- **Try it**: Your response should consist of the entire listing, transcribed exactly, with every image left out.

- **Data segment**:
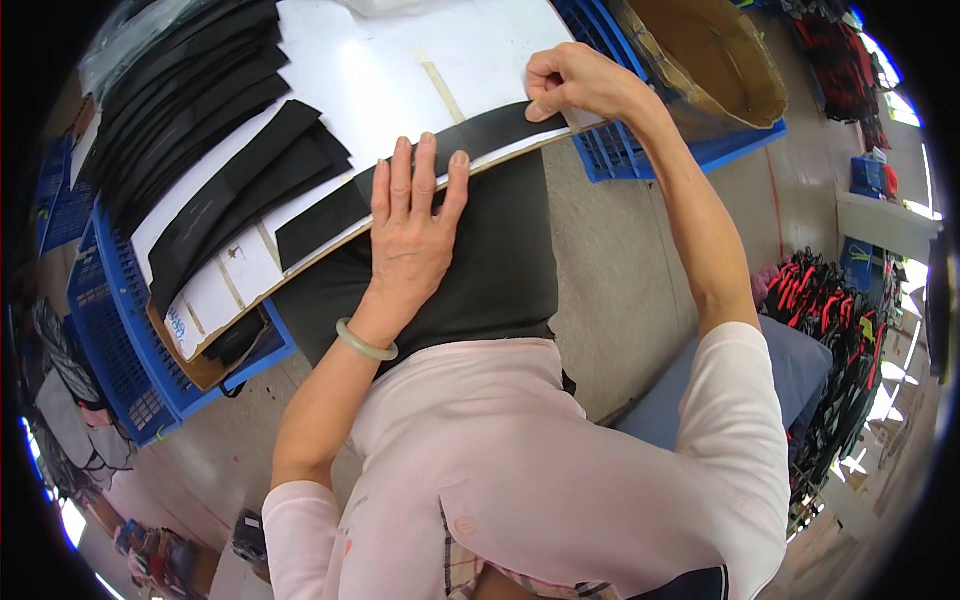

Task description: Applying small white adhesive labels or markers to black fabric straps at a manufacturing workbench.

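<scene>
A long black fabric strip (492, 129) lies along the near edge of a white-topped board (370, 75). My left hand (412, 240) rests flat across the middle of the strip, fingers stretched out and a pale bangle on the wrist. At the strip's right end, my right hand (582, 84) is closed, thumb and fingers pinching the fabric near the board's corner. To the left, a few overlapping black pieces (245, 185) lie on the board. Beyond them spreads a large fanned pile of similar black pieces (190, 105).
Blue plastic crates (125, 330) stand at the board's left, partly under it. Another blue crate (610, 150) at the right carries an open cardboard box (715, 55). Black-and-red items (825, 330) hang at the far right. A grey-blue padded surface (660, 385) is beside my right elbow.
</scene>
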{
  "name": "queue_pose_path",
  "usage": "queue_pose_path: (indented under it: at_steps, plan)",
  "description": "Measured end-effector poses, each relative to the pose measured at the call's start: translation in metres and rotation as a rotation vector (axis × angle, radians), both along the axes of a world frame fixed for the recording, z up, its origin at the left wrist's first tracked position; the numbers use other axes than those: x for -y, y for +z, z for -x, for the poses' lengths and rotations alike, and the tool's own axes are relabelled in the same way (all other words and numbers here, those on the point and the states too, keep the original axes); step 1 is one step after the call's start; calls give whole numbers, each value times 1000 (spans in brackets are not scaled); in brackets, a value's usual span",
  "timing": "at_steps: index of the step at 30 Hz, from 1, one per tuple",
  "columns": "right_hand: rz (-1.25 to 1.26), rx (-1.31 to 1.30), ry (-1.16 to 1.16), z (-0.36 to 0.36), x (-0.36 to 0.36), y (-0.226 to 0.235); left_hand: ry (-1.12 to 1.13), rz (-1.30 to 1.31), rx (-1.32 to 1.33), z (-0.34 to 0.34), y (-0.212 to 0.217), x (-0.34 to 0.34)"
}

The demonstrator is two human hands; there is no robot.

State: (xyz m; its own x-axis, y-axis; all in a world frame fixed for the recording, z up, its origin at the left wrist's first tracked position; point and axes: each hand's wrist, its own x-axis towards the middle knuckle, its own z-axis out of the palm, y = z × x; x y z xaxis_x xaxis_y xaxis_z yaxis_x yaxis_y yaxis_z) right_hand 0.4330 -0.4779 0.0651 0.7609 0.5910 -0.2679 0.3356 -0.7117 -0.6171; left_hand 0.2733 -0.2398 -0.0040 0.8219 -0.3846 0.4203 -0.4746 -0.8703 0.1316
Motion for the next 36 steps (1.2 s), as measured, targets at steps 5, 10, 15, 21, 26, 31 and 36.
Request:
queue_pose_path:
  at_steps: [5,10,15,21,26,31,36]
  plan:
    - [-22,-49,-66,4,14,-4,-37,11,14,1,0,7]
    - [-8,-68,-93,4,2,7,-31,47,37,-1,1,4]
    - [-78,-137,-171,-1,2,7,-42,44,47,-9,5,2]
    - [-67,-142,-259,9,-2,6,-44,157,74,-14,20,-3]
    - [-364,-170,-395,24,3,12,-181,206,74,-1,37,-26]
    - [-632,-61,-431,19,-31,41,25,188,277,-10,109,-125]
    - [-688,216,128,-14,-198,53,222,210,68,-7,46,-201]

- **Output for this task**:
Task description: Applying small white adhesive labels or markers to black fabric straps at a manufacturing workbench.

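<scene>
A long black fabric strip (492, 129) lies along the near edge of a white-topped board (370, 75). My left hand (412, 240) rests flat across the middle of the strip, fingers stretched out and a pale bangle on the wrist. At the strip's right end, my right hand (582, 84) is closed, thumb and fingers pinching the fabric near the board's corner. To the left, a few overlapping black pieces (245, 185) lie on the board. Beyond them spreads a large fanned pile of similar black pieces (190, 105).
Blue plastic crates (125, 330) stand at the board's left, partly under it. Another blue crate (610, 150) at the right carries an open cardboard box (715, 55). Black-and-red items (825, 330) hang at the far right. A grey-blue padded surface (660, 385) is beside my right elbow.
</scene>
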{
  "name": "queue_pose_path",
  "usage": "queue_pose_path: (indented under it: at_steps, plan)",
  "description": "Measured end-effector poses, each relative to the pose measured at the call's start: translation in metres and rotation as a rotation vector (axis × angle, radians), both along the axes of a world frame fixed for the recording, z up, its origin at the left wrist's first tracked position; the numbers use other axes than those: x for -y, y for +z, z for -x, for the poses' lengths and rotations alike, and the tool's own axes are relabelled in the same way (all other words and numbers here, those on the point and the states too, keep the original axes); step 1 is one step after the call's start; calls give whole numbers, each value times 1000 (spans in brackets are not scaled); in brackets, a value's usual span",
  "timing": "at_steps: index of the step at 30 Hz, from 1, one per tuple",
  "columns": "right_hand: rz (-1.25 to 1.26), rx (-1.31 to 1.30), ry (-1.16 to 1.16), z (-0.36 to 0.36), x (-0.36 to 0.36), y (-0.226 to 0.235); left_hand: ry (-1.12 to 1.13), rz (-1.30 to 1.31), rx (-1.32 to 1.33), z (-0.34 to 0.34), y (-0.212 to 0.217), x (-0.34 to 0.34)"
}

The demonstrator is two human hands; there is no robot.

State: (xyz m; its own x-axis, y-axis; all in a world frame fixed for the recording, z up, its origin at the left wrist's first tracked position; point and axes: each hand's wrist, its own x-axis towards the middle knuckle, its own z-axis out of the palm, y = z × x; x y z xaxis_x xaxis_y xaxis_z yaxis_x yaxis_y yaxis_z) right_hand 0.4330 -0.4779 0.0651 0.7609 0.5910 -0.2679 0.3356 -0.7117 -0.6171; left_hand 0.2733 -0.2398 -0.0040 0.8219 -0.3846 0.4203 -0.4746 -0.8703 0.1316
Motion for the next 36 steps (1.2 s), as measured, targets at steps 5, 10, 15, 21, 26, 31 and 36.
Request:
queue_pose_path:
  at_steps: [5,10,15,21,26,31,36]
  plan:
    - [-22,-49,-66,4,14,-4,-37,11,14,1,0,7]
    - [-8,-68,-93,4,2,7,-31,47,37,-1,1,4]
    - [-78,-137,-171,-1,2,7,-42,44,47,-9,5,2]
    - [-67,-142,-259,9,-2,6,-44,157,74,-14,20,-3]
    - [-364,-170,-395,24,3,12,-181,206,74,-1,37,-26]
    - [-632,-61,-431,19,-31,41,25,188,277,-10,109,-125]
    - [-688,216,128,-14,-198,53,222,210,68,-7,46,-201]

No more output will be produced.